La recherche épidémiologique s’organise donc de deux façons : d’une part, des études descriptives dessinent les tendances de l’incidence et de la mortalité par cancer dans différentes populations et zones géographiques et, d’autre part, des études analytiques se concentrent sur les rapports entre incidence et mortalité et facteurs de risque particuliers (alimentation, certaines expositions professionnelles, etc.).
Le CIRC se distingue ainsi de la plupart des autres instituts de recherche sur le cancer, en ce qu’il oriente ses recherches sur le cancer chez l’homme et sur le rapport entre l’homme et son environnement.
Ces dernières années, on a constaté un regain d’intérêt pour l’étude des facteurs génétiques et autres facteurs de susceptibilité individuelle contribuant au cancer. Cette tendance s’est manifestée en raison d’un nombre croissant d’indications selon lesquelles les mutations génétiques jouent un rôle clé dans la cancérogenèse, en raison de l’importance potentielle des facteurs de susceptibilité individuelle dans la modification de l’effet cancérogène des agents environnementaux, et en raison de l’utilité potentielle de méthodes génétiques dans l’identification des personnes à haut risque de cancer, à qui une intervention spécifique pourrait bénéficier. Dans la perspective de la mission du Centre international de Recherche sur le Cancer, son premier programme scientifique s’intéresse à la recherche sur l’incidence et l’impact du cancer humain, le second et le troisième s’intéressent à la recherche des causes du cancer, et le quatrième programme à sa prévention et sa détection précoce.
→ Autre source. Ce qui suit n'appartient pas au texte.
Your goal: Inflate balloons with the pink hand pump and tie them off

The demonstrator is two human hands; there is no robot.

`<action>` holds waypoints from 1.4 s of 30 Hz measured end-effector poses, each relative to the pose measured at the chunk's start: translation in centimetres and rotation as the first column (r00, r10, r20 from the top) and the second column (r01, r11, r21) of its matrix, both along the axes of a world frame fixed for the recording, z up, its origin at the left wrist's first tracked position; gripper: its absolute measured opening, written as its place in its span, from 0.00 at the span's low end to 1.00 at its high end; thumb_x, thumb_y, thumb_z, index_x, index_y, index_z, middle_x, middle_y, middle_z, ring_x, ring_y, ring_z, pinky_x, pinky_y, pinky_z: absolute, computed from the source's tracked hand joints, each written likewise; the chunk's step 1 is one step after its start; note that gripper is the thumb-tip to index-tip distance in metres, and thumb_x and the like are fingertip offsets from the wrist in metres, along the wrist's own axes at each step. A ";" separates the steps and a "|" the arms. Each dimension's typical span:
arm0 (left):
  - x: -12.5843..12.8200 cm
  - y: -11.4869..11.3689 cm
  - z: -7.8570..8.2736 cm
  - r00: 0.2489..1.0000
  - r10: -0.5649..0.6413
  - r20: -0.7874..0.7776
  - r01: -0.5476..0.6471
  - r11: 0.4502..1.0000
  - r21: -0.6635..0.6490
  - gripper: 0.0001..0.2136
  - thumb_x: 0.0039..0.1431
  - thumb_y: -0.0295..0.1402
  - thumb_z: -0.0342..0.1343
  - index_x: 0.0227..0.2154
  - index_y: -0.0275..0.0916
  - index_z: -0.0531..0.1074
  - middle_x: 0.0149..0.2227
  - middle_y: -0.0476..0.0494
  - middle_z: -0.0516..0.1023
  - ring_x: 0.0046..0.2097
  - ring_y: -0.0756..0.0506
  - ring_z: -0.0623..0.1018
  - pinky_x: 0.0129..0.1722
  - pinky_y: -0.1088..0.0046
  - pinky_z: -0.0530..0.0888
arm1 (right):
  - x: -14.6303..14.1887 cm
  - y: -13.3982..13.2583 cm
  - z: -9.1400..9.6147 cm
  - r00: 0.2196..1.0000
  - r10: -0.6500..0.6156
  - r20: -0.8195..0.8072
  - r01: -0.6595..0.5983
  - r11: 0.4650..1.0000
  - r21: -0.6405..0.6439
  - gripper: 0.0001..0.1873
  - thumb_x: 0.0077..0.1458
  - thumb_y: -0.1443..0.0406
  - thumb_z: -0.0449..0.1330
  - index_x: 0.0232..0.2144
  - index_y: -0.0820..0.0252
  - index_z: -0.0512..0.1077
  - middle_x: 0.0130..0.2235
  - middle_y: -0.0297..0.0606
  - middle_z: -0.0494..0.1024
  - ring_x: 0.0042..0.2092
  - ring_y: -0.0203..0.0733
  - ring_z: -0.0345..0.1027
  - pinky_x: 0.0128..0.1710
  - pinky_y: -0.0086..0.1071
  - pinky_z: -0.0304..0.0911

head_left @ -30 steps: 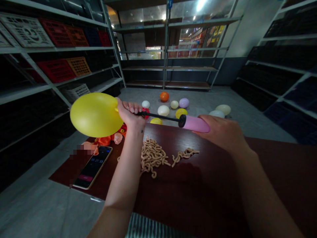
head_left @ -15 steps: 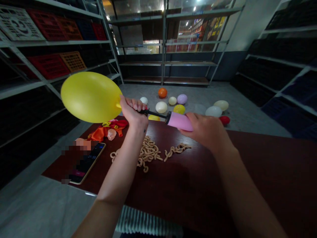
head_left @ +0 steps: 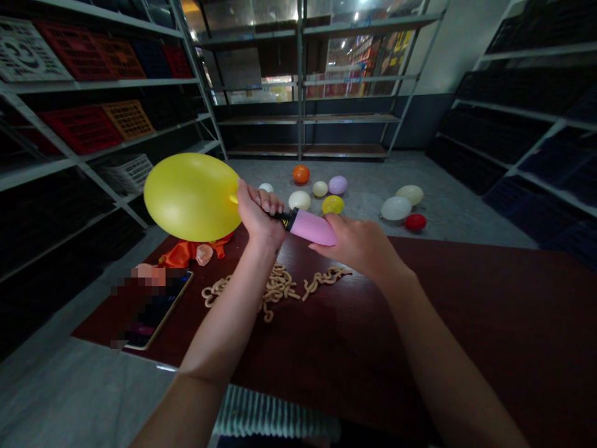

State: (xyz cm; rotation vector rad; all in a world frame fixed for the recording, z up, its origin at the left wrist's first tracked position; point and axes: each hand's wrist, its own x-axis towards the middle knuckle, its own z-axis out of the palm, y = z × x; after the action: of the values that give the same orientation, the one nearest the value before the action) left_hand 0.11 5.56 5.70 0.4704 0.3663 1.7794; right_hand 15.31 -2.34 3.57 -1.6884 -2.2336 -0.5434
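A yellow balloon [head_left: 192, 196], well inflated, sticks out to the left of my left hand [head_left: 258, 214], which is closed round the balloon's neck and the black nozzle end of a hand pump. My right hand [head_left: 355, 244] grips the pump's pink barrel [head_left: 311, 227], pushed in close against my left hand so that almost none of the black rod shows. Both hands hover above the far edge of a dark red table [head_left: 420, 336]. Under them lies a pile of beige uninflated balloons [head_left: 275, 287].
A phone [head_left: 156, 308] lies at the table's left end, with orange and red limp balloons [head_left: 189, 252] beyond it. Several inflated balloons [head_left: 396, 208] sit on the grey floor past the table. Metal shelving with crates [head_left: 84, 127] lines the left, back and right.
My right hand has pushed the pink barrel leftward along the rod until it meets my left hand. The balloon has grown a little.
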 end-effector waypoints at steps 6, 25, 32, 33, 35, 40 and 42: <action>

Le cinquième programme s’intéresse à la recherche méthodologique, qui est essentielle aux quatre premiers programmes, et le sixième s’attache à la formation de personnels aux compétences scientifiques et techniques pertinentes. L’évaluation et la diffusion de l’information scientifique, si elles sont un élément à part entière du sixième programme (par le programme des publications du Centre), sont sous-entendues et font partie intégrante de chacun des autres programmes scientifiques.